__Exercise goal__
The whole listing below must be repeated exactly.

####################

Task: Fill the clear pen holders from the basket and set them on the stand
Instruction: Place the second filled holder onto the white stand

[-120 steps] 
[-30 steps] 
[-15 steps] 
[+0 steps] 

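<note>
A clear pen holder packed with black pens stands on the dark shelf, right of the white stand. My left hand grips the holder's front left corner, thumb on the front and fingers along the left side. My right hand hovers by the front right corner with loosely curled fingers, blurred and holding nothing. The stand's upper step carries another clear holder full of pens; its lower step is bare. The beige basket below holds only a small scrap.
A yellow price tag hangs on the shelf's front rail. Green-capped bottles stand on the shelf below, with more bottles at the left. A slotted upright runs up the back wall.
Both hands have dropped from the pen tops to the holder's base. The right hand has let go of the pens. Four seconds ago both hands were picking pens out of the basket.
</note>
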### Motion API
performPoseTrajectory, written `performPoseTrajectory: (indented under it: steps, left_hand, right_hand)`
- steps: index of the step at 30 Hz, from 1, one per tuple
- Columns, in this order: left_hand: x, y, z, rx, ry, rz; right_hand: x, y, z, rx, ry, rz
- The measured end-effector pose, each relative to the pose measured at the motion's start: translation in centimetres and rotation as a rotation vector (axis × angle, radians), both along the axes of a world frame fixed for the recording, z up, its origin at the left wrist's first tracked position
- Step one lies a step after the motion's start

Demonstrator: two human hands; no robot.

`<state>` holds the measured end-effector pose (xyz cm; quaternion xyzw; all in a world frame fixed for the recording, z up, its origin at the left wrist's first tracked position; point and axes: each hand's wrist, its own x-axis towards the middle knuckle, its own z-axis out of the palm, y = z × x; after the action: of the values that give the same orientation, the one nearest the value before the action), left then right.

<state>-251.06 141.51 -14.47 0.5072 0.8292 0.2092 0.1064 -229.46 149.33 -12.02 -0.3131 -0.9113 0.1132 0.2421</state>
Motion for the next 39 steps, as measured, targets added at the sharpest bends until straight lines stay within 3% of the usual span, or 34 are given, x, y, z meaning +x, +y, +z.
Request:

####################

__Response to this exercise__
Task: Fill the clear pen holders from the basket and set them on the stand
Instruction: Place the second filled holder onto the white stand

[-120 steps] 
[-30 steps] 
[-15 steps] 
[+0 steps] 

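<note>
A clear pen holder packed with black pens stands on the dark shelf, right of the white stand. My left hand grips the holder's front left corner, thumb on the front and fingers along the left side. My right hand hovers by the front right corner with loosely curled fingers, blurred and holding nothing. The stand's upper step carries another clear holder full of pens; its lower step is bare. The beige basket below holds only a small scrap.
A yellow price tag hangs on the shelf's front rail. Green-capped bottles stand on the shelf below, with more bottles at the left. A slotted upright runs up the back wall.
Both hands have dropped from the pen tops to the holder's base. The right hand has let go of the pens. Four seconds ago both hands were picking pens out of the basket.
</note>
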### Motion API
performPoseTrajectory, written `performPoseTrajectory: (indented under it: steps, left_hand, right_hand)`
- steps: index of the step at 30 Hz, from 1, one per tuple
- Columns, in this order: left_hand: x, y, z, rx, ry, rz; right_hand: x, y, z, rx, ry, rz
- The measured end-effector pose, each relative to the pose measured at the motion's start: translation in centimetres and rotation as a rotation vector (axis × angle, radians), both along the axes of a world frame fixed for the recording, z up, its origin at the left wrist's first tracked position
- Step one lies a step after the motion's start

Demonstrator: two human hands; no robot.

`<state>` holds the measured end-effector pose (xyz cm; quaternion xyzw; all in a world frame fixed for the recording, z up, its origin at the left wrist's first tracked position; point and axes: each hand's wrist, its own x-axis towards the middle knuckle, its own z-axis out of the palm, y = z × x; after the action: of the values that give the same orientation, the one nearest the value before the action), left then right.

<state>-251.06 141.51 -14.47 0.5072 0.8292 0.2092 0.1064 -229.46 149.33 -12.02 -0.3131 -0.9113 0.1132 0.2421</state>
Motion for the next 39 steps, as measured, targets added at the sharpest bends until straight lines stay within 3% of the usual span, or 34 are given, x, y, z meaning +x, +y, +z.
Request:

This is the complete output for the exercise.